I am facing data duplication problem with saved searches. I have nodejs based application in which I have integrated infusionsoft using this javascript library (infusionsoft-api - npm).
I’m using (xml-rpc - Keap Developer Portal) getSavedSearchResultsAllFields method of SearchService to retrieving saved searches contacts. its returns the duplicate data with same email and infusionsoft id for some contacts. (eg 8 thousand out of 78 thousand duplicate records). I’ve double-checked these things on Infusionsoft and with exported CSV files from infusionsoft.
The issue is that when I check the records in the CSV exported from infusionsoft, I don’t see duplicate records for the contact, but when I check these things in the API result I see the duplicate records for the contact.
Firstly, can you edit your pictures please and blank out all the Email Addresses.
I have not seen that issue before, but I wonder how complicated the Saved Search you are calling is.
The Saved Search would be doing joins on several database tables, and it could be possible that multiple records are being returned for one of the tables. They may also be a bug within the Saved Searches as well.
@TomScott can provide you a more detailed explanation on the Saved Searches.
My recommendation would be to adjust your code and use the Contact Id as an Array Key. If any duplicates are present then they can update the previous stored value.
One thing to ask, is there any data loss between the Saved Search and CSV file? Or is it just only duplicates you are seeing?
@martinc For this statement - “My recommendation would be to adjust your code and use the Contact Id as an Array Key. If any duplicates are present then they can update the previous stored value.”

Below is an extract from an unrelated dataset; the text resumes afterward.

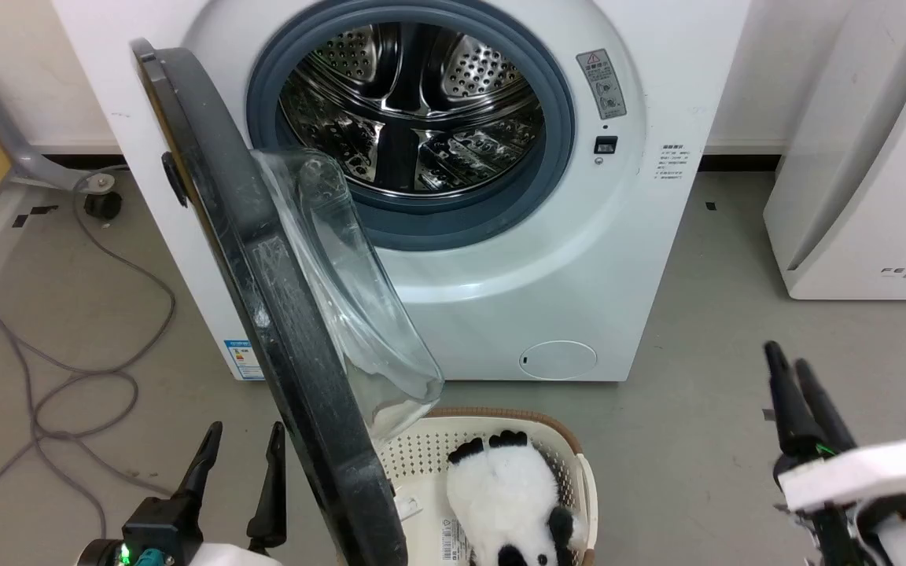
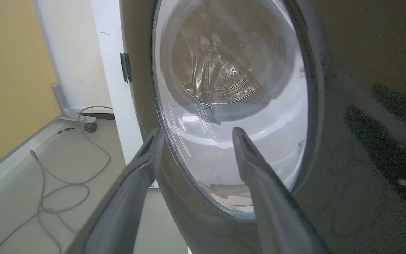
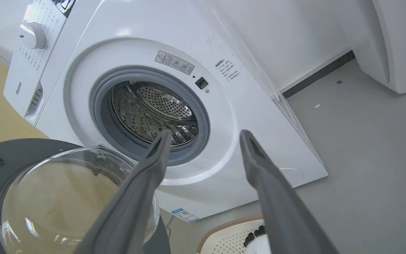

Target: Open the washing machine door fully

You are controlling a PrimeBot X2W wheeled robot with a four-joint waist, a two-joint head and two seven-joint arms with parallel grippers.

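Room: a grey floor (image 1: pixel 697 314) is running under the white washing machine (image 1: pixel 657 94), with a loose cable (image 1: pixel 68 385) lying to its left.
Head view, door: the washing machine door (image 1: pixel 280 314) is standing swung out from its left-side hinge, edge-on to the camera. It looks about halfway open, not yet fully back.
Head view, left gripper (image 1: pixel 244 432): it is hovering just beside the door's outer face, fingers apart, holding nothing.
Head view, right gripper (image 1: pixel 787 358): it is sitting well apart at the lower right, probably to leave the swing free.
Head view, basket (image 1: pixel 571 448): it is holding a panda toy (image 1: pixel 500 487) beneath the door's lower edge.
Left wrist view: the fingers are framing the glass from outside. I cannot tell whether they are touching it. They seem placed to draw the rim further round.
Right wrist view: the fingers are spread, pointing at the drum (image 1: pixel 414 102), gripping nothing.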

I apologise; I don’t comprehend. I don’t already have a contact ID. For some of the previously stored searches, I’m attempting to retrieve contacts for the first time.
For this statement - “One thing to ask, is there any data loss between the Saved Search and CSV file? Or is it just only duplicates you are seeing?”
As there are approximately 1 lakh 38 thousand contacts total for the seven saved searches, I am unable to check for duplicate contacts by manually comparing the api result with the csv file exported from the Infusionsoft, but I have not yet discovered any data loss issues between the two.
One thing that has me a little confused about is the count for the total number of contacts is the same in both csv files (the one created from the api result and the one exported from Infusionsoft). In addition, there is duplicate data in the csv of the api result but not in the csv exported from Infusionsoft, indicating that possibly i have some data loosing between the two. I will need to run a script to verify this.
Also, Could you also please let me know which table Infusionsoft uses internally to store the saved search contacts so that I can utilise that table directly to query on saved search contacts rather than the sdk’s search service.
I have tested data lost scenario with contacts of one of saved search. The saved search have total 78412 contacts. I have compared contacts with two different CSV (one is exported from infusionsoft and second one is created using API result of SDK method that i’m using to fetch contacts of saved search in code)
Exported CSV => exported from infusionsoft
SDK CSV => generated from api result using SDK method
Exported CSV - count of total contacts = 78411
SDK CSV - count of total contacts = 78410
Number of data missed in sdk csv as compare to exported csv = 8247
Number of duplicate records in the sdk csv = 8247 (Problem: Counts for missed data and duplicate data are same.)
Number of data existed in sdk csv as compare to exported csv = 70155
8247 + 70155 = 78402 (assume 10 records missing email so we skipped that)
Conclusion - May be, the SDK method is adding same number of duplicate records by removing 8247 records. That’s why it is showing the same number of counts as the exported csv but has duplicate data
Note: For contacts that are duplicated, email and Infusionsoft id both field are duplicates.
I cannot comment on what Keap is doing here between the Export and SDK functionality.
To safeguard your code, I would store the list of Contacts in an array indexed by the Contact Id.
So if any duplicates appear you can either check for it, or update the previous entry.
Number of data missed in sdk csv as compare to exported csv = 8247
Number of duplicate data in the sdk csv = 8247 (Here is a problem: Counts for missed data and duplicate data are same.)
Conclusion - May be, the SDK method is adding same number of duplicate records by removing 8247 records. That’s why it is showing the same number of counts as the exported csv but has duplicate data
Has anyone from this thread still experiencing or have a work around? Basically it’s still duplicate contacts replacing existing data. So row count is okay, however there’s data loss.
A workaround solution would be to pull the data from the Contacts table directly instead of using the Saved Search. You can apply filters in the Contacts search. Although if your Saved Search is using fields that are linked to other tables, then it may become problematic using this solution if the field is not available.
After trying to find a fix with support, they advised our Third Party provider for dashboards to Filter by Tag, then Filter by Contact Id in the Saved Report itself. This eliminated the duplicate and missing data. So far so good.
Hope this reaches people who are also in the same situation.